(Excerpts from a dataset)
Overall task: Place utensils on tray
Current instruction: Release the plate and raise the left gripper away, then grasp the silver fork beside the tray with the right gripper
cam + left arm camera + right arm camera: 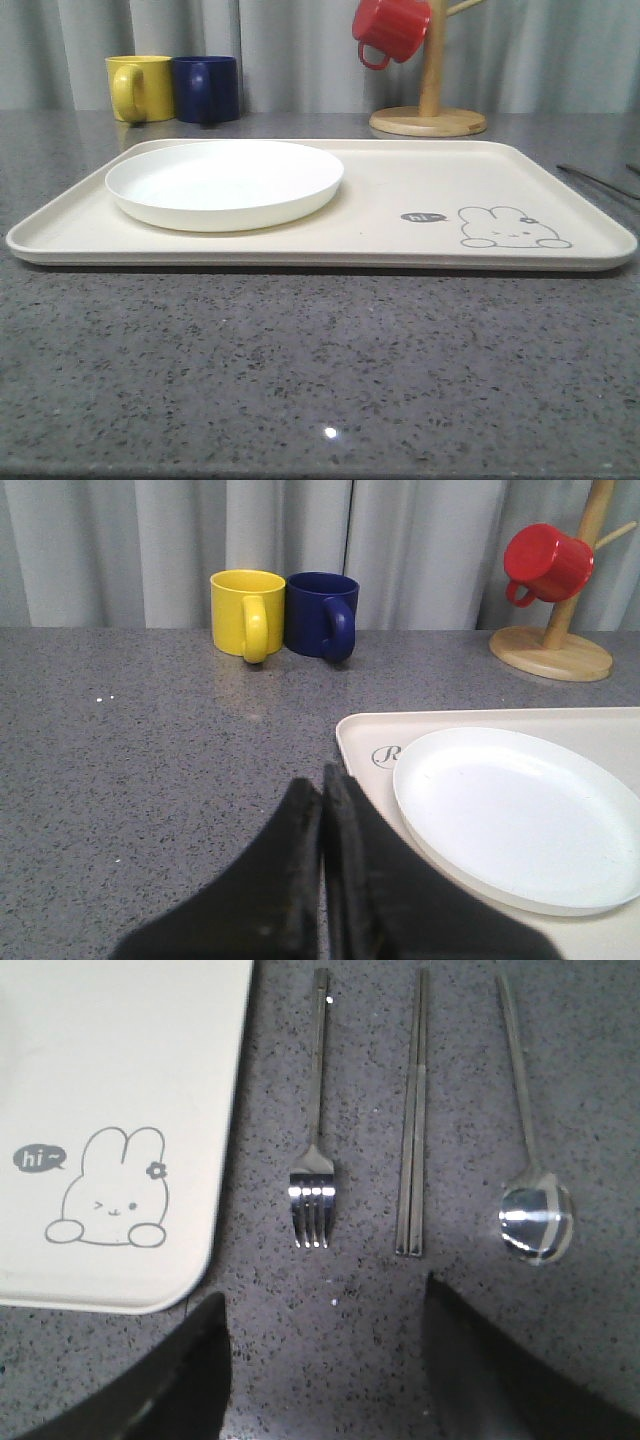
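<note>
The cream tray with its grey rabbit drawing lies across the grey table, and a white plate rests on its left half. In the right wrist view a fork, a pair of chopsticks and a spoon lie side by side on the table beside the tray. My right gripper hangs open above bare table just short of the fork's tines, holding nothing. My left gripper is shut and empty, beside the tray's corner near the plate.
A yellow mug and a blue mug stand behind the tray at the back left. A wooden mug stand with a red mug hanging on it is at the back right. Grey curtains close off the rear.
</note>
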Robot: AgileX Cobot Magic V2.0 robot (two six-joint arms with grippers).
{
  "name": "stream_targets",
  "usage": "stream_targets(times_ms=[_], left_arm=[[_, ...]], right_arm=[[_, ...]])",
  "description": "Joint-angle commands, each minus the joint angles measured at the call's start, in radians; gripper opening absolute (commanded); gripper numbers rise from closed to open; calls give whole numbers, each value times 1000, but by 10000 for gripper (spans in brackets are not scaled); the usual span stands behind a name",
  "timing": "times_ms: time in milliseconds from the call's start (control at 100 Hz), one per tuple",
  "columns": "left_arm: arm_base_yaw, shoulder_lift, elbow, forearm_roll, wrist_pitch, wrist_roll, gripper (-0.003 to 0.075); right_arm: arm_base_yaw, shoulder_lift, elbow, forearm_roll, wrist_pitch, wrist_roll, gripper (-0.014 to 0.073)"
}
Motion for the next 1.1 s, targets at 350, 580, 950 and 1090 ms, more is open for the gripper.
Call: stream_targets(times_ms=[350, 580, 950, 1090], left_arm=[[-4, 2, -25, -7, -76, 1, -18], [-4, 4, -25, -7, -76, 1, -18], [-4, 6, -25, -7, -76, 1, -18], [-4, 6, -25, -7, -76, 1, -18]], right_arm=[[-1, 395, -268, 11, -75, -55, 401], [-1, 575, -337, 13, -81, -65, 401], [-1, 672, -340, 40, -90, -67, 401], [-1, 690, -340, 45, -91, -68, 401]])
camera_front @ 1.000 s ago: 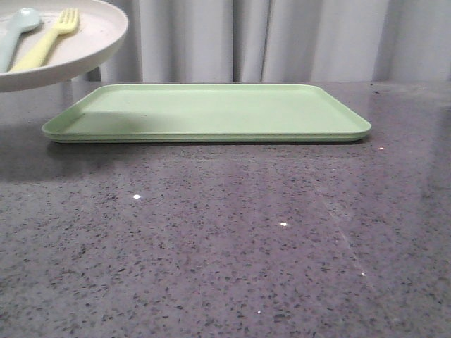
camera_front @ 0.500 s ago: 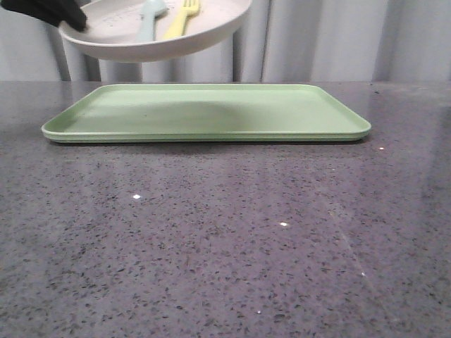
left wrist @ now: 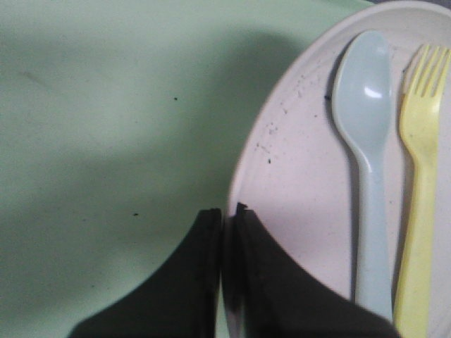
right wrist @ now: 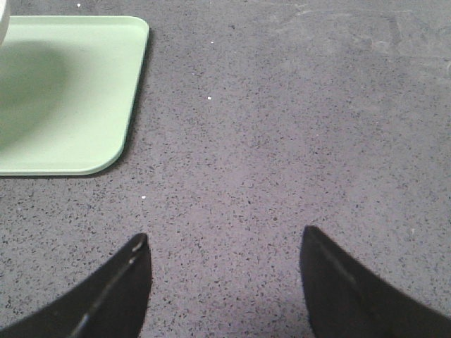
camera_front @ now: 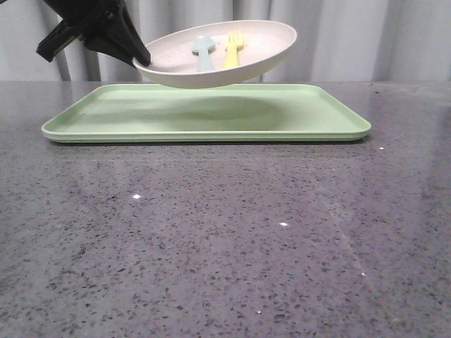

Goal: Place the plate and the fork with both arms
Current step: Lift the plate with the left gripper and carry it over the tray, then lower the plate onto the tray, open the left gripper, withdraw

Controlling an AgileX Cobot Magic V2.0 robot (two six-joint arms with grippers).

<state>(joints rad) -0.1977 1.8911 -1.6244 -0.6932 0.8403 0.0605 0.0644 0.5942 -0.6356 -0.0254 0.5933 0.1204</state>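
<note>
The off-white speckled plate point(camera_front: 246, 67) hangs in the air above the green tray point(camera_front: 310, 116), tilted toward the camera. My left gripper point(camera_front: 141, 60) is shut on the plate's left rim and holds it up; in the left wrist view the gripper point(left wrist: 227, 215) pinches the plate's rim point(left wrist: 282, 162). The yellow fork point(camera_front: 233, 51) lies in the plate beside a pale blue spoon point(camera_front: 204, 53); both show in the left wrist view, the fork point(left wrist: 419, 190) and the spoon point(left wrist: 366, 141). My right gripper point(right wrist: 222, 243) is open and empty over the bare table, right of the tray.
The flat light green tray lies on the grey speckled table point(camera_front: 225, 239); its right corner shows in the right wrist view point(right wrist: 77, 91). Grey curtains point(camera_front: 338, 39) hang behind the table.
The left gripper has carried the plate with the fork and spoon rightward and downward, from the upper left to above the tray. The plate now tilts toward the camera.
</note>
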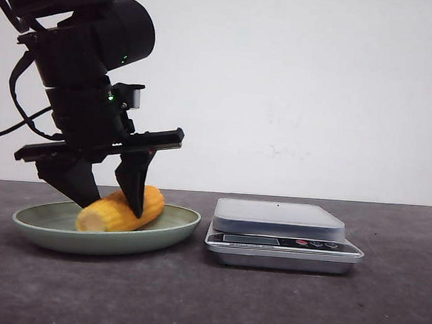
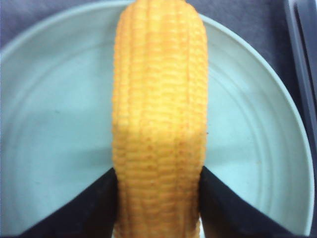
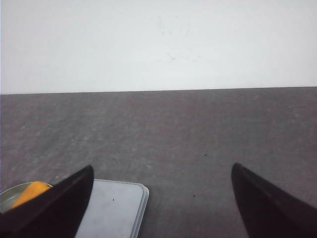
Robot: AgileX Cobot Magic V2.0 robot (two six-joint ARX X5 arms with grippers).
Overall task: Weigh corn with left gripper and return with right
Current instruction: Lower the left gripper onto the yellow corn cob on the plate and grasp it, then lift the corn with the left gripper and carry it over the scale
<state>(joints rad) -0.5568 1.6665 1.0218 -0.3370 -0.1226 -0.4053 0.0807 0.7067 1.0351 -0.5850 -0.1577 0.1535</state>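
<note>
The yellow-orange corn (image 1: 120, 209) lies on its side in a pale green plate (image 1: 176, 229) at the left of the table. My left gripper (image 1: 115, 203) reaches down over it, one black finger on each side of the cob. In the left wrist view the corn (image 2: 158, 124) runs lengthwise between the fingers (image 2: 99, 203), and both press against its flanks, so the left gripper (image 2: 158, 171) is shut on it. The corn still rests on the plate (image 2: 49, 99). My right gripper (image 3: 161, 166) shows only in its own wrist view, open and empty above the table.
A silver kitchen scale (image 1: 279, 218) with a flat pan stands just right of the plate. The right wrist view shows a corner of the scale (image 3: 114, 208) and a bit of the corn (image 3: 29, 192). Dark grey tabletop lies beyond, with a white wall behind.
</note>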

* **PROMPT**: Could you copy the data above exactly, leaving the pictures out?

* **YOUR SOLUTION**:
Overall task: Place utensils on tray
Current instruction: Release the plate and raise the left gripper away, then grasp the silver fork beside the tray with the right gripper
cam + left arm camera + right arm camera: 
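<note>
The cream tray with its grey rabbit drawing lies across the grey table, and a white plate rests on its left half. In the right wrist view a fork, a pair of chopsticks and a spoon lie side by side on the table beside the tray. My right gripper hangs open above bare table just short of the fork's tines, holding nothing. My left gripper is shut and empty, beside the tray's corner near the plate.
A yellow mug and a blue mug stand behind the tray at the back left. A wooden mug stand with a red mug hanging on it is at the back right. Grey curtains close off the rear.
</note>
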Robot: AgileX Cobot Magic V2.0 robot (two six-joint arms with grippers).
{
  "name": "stream_targets",
  "usage": "stream_targets(times_ms=[_], left_arm=[[_, ...]], right_arm=[[_, ...]])",
  "description": "Joint-angle commands, each minus the joint angles measured at the call's start, in radians; gripper opening absolute (commanded); gripper numbers rise from closed to open; calls give whole numbers, each value times 1000, but by 10000 for gripper (spans in brackets are not scaled); the usual span stands behind a name",
  "timing": "times_ms: time in milliseconds from the call's start (control at 100 Hz), one per tuple",
  "columns": "left_arm: arm_base_yaw, shoulder_lift, elbow, forearm_roll, wrist_pitch, wrist_roll, gripper (-0.003 to 0.075); right_arm: arm_base_yaw, shoulder_lift, elbow, forearm_roll, wrist_pitch, wrist_roll, gripper (-0.014 to 0.073)"
}
Motion for the next 1.1 s, targets at 350, 580, 950 and 1090 ms, more is open for the gripper.
Call: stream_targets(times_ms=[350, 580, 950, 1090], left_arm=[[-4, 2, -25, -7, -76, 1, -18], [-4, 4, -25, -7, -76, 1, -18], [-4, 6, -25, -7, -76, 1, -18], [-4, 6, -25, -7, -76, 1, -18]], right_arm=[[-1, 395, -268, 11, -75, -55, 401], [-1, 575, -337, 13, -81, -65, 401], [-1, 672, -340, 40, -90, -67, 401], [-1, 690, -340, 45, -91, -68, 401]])
camera_front @ 1.000 s ago: 
camera_front @ 0.500 s ago: 
left wrist @ now: 
right wrist @ now: 
camera_front @ now: 

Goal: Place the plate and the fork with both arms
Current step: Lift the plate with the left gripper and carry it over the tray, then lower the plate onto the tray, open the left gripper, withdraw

Controlling an AgileX Cobot Magic V2.0 robot (two six-joint arms with grippers).

<state>(joints rad) -0.1977 1.8911 -1.6244 -0.6932 0.8403 0.0605 0.0644 0.5942 -0.6356 -0.0254 0.5933 0.1204</state>
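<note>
The off-white speckled plate point(camera_front: 246, 67) hangs in the air above the green tray point(camera_front: 310, 116), tilted toward the camera. My left gripper point(camera_front: 141, 60) is shut on the plate's left rim and holds it up; in the left wrist view the gripper point(left wrist: 227, 215) pinches the plate's rim point(left wrist: 282, 162). The yellow fork point(camera_front: 233, 51) lies in the plate beside a pale blue spoon point(camera_front: 204, 53); both show in the left wrist view, the fork point(left wrist: 419, 190) and the spoon point(left wrist: 366, 141). My right gripper point(right wrist: 222, 243) is open and empty over the bare table, right of the tray.
The flat light green tray lies on the grey speckled table point(camera_front: 225, 239); its right corner shows in the right wrist view point(right wrist: 77, 91). Grey curtains point(camera_front: 338, 39) hang behind the table.
The left gripper has carried the plate with the fork and spoon rightward and downward, from the upper left to above the tray. The plate now tilts toward the camera.
</note>
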Robot: AgileX Cobot Magic V2.0 robot (two six-joint ARX X5 arms with grippers).
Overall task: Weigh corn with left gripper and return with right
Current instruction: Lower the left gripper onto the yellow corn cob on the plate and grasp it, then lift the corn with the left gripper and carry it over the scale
<state>(joints rad) -0.5568 1.6665 1.0218 -0.3370 -0.1226 -0.4053 0.0807 0.7067 1.0351 -0.5850 -0.1577 0.1535</state>
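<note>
The yellow-orange corn (image 1: 120, 209) lies on its side in a pale green plate (image 1: 176, 229) at the left of the table. My left gripper (image 1: 115, 203) reaches down over it, one black finger on each side of the cob. In the left wrist view the corn (image 2: 158, 124) runs lengthwise between the fingers (image 2: 99, 203), and both press against its flanks, so the left gripper (image 2: 158, 171) is shut on it. The corn still rests on the plate (image 2: 49, 99). My right gripper (image 3: 161, 166) shows only in its own wrist view, open and empty above the table.
A silver kitchen scale (image 1: 279, 218) with a flat pan stands just right of the plate. The right wrist view shows a corner of the scale (image 3: 114, 208) and a bit of the corn (image 3: 29, 192). Dark grey tabletop lies beyond, with a white wall behind.
</note>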

Nothing else belongs in the output.